Berita

Prabowo Perintahkan TNI-Polri Jadi Tentara dan Polisi Rakyat yang Dicintai

Advertisement

Presiden Prabowo Subianto memberikan arahan penting kepada jajaran Tentara Nasional Indonesia (TNI) dan Kepolisian Negara Republik Indonesia (Polri) dalam Rapat Pimpinan (Rapim) di Istana Kepresidenan, Jakarta, Senin (9/2/2026). Fokus utama arahan tersebut adalah penguatan institusi agar menjadi lebih kuat, profesional, dan dekat dengan rakyat.

Penguatan Institusi dan Pelayanan Publik

Menteri Sekretaris Negara (Mensesneg) Prasetyo Hadi menjelaskan bahwa Presiden Prabowo menekankan pentingnya TNI dan Polri menjadi garda terdepan dalam memberikan pelayanan kepada masyarakat. “Bapak Presiden memberikan pengarahan-pengarahan untuk bagaimana TNI maupun Polri harus menjadi institusi yang kuat, profesional, dan terutama tadi pesan beliau adalah untuk menjadi tentara rakyat dan polisi yang dicintai oleh rakyat,” ujar Prasetyo kepada wartawan di kompleks Istana Kepresidenan.
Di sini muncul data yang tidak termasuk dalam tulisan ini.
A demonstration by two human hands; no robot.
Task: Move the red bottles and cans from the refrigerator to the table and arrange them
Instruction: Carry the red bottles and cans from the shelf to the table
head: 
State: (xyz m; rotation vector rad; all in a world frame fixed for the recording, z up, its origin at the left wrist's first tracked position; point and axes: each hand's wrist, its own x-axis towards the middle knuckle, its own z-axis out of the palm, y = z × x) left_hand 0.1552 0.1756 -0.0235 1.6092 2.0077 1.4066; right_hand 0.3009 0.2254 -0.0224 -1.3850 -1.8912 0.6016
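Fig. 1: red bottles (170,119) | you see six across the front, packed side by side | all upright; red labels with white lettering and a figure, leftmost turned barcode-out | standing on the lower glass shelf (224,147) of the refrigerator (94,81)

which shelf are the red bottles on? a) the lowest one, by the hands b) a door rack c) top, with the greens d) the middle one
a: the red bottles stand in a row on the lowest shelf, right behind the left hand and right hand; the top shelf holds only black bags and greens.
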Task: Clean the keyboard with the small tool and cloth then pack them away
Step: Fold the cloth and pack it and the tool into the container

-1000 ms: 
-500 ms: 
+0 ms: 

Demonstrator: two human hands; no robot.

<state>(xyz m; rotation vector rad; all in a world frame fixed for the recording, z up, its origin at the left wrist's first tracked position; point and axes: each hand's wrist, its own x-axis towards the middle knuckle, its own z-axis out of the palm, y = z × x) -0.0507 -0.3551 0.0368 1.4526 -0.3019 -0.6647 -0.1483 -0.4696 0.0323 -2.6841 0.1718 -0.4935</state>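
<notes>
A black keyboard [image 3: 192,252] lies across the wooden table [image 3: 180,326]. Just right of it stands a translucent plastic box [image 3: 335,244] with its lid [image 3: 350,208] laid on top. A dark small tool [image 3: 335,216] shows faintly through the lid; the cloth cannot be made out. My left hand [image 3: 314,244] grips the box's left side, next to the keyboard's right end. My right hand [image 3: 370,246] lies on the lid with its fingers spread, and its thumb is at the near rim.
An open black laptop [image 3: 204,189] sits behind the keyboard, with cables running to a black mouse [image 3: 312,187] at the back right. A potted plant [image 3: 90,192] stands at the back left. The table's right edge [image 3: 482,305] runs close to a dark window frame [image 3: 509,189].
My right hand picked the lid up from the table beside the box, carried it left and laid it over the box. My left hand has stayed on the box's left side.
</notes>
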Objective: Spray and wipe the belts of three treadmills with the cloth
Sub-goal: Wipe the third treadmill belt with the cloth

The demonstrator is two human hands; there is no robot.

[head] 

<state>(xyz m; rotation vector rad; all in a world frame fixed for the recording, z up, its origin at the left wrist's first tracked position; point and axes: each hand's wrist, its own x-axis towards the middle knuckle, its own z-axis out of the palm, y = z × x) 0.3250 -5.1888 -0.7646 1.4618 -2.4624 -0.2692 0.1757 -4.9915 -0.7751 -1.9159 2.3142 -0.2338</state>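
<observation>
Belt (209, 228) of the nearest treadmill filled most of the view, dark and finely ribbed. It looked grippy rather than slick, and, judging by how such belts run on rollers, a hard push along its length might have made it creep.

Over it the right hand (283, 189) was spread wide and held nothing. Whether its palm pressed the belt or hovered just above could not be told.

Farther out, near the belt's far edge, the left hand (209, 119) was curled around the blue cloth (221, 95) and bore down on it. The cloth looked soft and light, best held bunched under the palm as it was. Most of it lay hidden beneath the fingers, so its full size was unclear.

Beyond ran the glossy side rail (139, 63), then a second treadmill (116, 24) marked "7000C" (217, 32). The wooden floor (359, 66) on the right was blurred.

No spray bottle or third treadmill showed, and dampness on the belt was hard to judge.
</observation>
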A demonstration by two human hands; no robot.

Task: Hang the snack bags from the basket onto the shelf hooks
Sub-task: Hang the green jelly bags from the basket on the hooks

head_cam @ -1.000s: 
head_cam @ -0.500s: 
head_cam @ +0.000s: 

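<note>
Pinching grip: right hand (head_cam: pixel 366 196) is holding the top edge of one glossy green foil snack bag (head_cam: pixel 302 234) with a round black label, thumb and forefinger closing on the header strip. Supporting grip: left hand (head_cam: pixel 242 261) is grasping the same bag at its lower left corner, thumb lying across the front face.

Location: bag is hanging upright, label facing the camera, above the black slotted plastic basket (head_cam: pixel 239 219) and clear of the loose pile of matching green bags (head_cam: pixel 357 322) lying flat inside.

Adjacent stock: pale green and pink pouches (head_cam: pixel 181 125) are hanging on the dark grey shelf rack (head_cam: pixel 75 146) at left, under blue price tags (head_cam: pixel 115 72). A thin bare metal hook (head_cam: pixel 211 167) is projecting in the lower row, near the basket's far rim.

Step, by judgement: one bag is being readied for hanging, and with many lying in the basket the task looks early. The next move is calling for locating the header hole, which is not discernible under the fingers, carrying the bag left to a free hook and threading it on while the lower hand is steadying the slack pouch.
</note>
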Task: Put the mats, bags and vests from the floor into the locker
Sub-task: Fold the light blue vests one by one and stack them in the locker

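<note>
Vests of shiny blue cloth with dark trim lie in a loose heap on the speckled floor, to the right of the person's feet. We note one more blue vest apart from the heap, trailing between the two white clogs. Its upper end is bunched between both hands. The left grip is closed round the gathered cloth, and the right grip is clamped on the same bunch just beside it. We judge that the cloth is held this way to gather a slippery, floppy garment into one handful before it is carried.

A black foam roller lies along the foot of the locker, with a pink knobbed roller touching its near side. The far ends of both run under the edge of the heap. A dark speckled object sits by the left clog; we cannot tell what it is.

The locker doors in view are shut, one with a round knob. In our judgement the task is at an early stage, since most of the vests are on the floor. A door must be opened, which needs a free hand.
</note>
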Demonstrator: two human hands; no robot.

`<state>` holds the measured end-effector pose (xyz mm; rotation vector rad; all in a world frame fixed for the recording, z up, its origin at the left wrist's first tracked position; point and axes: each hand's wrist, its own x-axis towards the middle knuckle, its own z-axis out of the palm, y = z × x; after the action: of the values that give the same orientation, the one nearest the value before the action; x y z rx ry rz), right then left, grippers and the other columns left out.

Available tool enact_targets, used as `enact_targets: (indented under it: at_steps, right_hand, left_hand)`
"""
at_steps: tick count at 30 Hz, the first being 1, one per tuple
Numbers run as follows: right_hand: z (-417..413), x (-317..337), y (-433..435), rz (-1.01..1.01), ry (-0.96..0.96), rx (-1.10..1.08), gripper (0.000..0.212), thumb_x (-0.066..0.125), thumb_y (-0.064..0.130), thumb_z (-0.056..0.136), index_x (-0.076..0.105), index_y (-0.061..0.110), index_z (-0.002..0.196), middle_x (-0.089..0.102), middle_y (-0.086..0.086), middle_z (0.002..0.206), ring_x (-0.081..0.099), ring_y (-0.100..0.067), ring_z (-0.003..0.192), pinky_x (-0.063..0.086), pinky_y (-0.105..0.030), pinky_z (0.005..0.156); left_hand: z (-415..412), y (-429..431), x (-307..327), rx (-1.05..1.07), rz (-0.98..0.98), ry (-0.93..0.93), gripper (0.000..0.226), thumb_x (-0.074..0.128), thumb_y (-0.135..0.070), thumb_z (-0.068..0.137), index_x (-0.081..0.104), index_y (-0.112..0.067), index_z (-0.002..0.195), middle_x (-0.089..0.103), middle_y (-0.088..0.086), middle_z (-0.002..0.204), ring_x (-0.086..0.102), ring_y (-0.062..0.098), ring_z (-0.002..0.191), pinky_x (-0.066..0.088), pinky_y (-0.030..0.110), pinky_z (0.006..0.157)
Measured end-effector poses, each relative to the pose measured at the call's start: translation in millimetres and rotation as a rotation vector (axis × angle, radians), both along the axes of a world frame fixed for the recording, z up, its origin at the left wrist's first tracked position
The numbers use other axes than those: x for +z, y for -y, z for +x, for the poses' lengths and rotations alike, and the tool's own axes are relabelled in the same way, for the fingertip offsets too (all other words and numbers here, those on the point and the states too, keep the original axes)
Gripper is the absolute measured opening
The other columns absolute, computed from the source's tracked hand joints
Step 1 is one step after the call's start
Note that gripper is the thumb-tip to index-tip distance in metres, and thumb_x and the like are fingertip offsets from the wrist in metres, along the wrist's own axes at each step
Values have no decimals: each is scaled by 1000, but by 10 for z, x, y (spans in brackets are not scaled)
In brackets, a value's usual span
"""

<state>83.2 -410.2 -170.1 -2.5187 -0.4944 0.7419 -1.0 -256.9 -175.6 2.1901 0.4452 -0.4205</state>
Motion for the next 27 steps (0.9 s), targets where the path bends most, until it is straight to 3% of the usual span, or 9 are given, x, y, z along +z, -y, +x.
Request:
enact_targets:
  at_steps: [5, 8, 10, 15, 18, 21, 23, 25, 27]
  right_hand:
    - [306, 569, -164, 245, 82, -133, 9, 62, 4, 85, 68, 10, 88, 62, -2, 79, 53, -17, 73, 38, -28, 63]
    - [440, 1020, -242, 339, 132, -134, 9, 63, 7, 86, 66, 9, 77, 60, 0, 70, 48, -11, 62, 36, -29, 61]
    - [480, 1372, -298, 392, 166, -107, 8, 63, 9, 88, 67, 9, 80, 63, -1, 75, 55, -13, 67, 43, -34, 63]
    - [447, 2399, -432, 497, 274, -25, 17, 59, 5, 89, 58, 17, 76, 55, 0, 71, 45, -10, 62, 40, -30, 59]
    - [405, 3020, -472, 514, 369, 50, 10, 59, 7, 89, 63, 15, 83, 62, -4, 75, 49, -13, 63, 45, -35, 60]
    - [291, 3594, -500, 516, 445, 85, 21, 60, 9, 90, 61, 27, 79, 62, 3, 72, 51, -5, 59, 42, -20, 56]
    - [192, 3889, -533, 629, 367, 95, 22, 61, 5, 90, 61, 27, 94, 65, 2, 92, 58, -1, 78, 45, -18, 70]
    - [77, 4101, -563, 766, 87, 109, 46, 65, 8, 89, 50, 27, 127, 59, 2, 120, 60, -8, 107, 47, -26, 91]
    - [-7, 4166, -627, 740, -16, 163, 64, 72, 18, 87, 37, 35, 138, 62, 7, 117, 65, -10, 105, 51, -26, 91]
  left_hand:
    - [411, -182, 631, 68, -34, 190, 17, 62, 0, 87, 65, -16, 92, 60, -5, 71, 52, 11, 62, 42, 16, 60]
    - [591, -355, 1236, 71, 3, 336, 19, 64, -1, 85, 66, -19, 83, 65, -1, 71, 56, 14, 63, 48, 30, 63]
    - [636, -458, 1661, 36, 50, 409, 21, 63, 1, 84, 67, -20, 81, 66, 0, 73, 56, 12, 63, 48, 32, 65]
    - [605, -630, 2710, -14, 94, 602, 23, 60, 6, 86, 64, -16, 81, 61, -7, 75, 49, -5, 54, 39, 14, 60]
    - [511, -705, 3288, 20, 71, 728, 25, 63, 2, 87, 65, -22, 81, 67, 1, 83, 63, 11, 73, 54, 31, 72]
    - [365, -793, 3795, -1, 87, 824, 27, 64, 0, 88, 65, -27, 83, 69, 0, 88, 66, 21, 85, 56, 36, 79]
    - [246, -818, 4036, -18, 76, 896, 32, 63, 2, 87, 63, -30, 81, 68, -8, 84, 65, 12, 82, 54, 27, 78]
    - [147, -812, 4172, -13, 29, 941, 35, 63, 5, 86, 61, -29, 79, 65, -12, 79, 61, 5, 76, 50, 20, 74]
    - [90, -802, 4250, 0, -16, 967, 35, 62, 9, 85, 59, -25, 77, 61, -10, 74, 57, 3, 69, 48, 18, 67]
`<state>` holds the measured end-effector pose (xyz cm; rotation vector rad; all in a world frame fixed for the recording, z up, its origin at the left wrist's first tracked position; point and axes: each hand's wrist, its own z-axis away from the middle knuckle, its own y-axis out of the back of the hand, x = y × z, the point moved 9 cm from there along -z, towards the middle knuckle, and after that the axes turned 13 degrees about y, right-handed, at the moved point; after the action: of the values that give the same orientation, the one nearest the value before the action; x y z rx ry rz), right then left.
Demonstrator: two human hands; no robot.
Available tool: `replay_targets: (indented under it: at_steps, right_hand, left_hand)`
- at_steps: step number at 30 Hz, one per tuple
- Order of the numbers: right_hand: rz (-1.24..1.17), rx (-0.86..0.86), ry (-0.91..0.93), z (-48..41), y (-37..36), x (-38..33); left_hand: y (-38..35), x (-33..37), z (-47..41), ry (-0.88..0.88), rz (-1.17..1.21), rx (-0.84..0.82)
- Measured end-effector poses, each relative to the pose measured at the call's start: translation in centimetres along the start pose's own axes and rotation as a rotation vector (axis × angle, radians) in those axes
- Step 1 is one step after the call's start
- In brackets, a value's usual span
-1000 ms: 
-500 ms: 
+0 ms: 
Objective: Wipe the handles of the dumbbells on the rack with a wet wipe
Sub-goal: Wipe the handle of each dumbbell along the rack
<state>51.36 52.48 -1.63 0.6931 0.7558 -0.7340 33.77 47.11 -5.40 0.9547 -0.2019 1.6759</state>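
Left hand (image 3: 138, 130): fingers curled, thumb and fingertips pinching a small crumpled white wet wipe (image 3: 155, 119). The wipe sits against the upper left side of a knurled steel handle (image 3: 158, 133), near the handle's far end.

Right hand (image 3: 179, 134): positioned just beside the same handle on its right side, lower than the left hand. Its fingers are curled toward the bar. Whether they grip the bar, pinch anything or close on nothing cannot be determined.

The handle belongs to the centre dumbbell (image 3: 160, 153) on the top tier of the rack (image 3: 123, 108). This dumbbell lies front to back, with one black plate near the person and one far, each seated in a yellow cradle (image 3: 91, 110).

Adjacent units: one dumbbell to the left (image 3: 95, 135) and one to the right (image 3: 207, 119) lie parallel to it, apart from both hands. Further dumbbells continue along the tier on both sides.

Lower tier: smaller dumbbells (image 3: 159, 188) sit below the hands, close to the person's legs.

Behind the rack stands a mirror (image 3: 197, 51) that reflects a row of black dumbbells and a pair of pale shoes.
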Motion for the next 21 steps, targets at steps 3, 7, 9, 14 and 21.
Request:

Prasetyo menambahkan bahwa kinerja TNI-Polri dalam satu tahun terakhir patut diapresiasi. Banyak tugas yang telah dilaksanakan, bahkan yang dianggap di luar tugas pokok, namun menunjukkan peran vital dalam membantu masyarakat. “Kalau kita perhatikan kan baik TNI maupun Polri memang dalam satu tahun ini banyak juga melaksanakan tugas-tugas yang mungkin selama ini dianggap di luar tupoksi, tetapi sebagai tentara rakyat, sebagai polisi rakyat, kita merasa bahwa kehadiran TNI maupun Polri itu sangat membantu masyarakat juga,” tuturnya.

Advertisement

Evaluasi dan Perbaikan Berkelanjutan

Dalam Rapim tersebut, Presiden Prabowo juga mendorong agar TNI-Polri terus bersatu, merapatkan barisan, dan melakukan perbaikan institusi secara berkelanjutan. “Evaluasi, tadi kan bagian dari evaluasi. Untuk menjadi TNI yang kuat, yang profesional, yang maju itu kan bagian juga dari bentuk evaluasinya untuk terus bersatu, mengedepankan kepentingan bangsa dan negara, dan kepentingan masyarakat,” jelas Prasetyo.

Rapim TNI-Polri yang diselenggarakan di halaman kompleks Istana Kepresidenan ini dihadiri oleh lebih dari 650 peserta dari unsur TNI, Polri, serta para menteri terkait. Sejumlah menteri Kabinet Merah Putih turut hadir, antara lain Menko Polhukam Djamari Chaniago, Wamenko Polhukam Lodewijk, Menteri Pertahanan Sjafrie Sjamsoeddin, Wamenhan Donny Ermawan, Mendagri Tito Karnavian, Mensesneg Prasetyo Hadi, Kepala BRIN Herindra, dan Sekretaris Kabinet Teddy Indra Wijaya.